I had escaped from Russia at the age of not quite nineteen, leaving across my path in a perilous forest the felled body of a Red soldier. I had then dedicated half a century to berating, deriding, twisting into funny shapes, wringing out like blood-wet towels, kicking neatly in Evil’s stinkiest spot, and otherwise tormenting the Soviet regime at every suitable turn of my writings. In fact, no more consistent critic of Bolshevist brutality and basic stupidity existed during all that time at the literary level to which my output belonged. I was thus well aware of two facts: that under my own name I would not be given a room at the Evropeyskaya or Astoria or any other Leningrad hotel unless I made some extraordinary amends, some abjectly exuberant recantation; and that if I talked my way to that hotel room as Mr. Long or Blong, and got interrupted, there might be no end of trouble. I decided therefore not to get interrupted.

“Shall I grow a beard to cross the frontier?” muses homesick General Gurko in Chapter Six of Esmeralda and Her Parandrus.

“Better than none,” said Harley Q., one of my gayest advisers. “But,” he added, “do it before we glue on and stamp O.B.’s picture and don’t lose weight afterwards.” So I grew it—during the atrocious heartracking wait for the room I could not mock up and the visa I could not forge. It was an ample Victorian affair, of a nice, rough, tawny shade threaded with silver. It reached up to my apple-red cheekbones and came down to my waistcoat, commingling on the way with my lateral yellow-gray locks. Special contact lenses not only gave another, dumbfounded, expression to my eyes, but somehow changed their very shape from squarish leonine, to round Jovian.
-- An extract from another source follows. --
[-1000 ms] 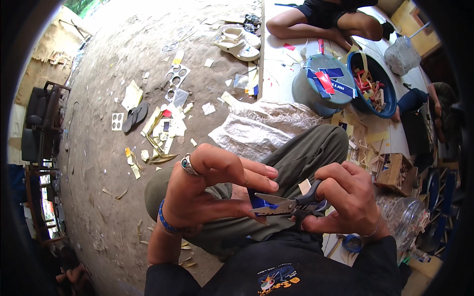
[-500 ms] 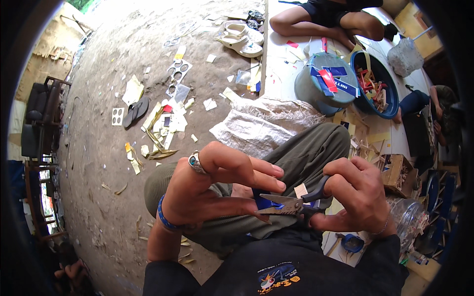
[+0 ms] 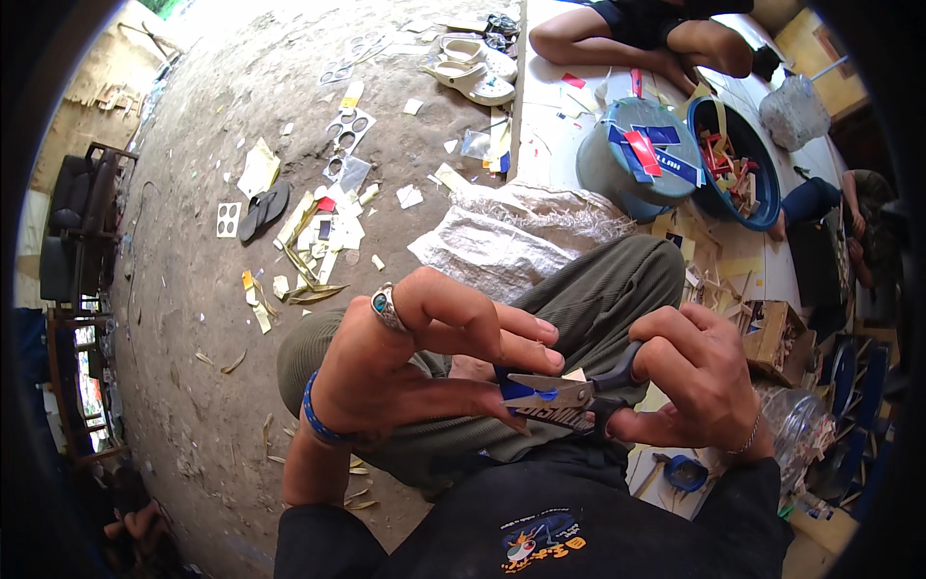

Only upon my return did I notice that the old tailor-made trousers, on me and in my bag, displayed my real name on the inside of the waistband.

My good old British passport, which had been handled cursorily by so many courteous officers who had never opened my books (the only real identity papers of its accidental holder), remained, after a procedure, that both decency and incompetence forbid me to describe, physically the same in many respects; but certain of its other features, details of substance and items of information, were, let us say, “modified” by a new method, an alchemysterious treatment, a technique of genius, “still not understood elsewhere,” as the chaps in the lab tactfully expressed people’s utter unawareness of a discovery that might have saved countless fugitives and secret agents. In other words nobody, no forensic chemist not in the know, could suspect, let alone prove, that my passport was false. I do not know why I dwell on this subject with such tedious persistence. Probably, because I otlynivayu—“shirk”—the task of describing my visit to Leningrad; yet I can’t put it off any longer.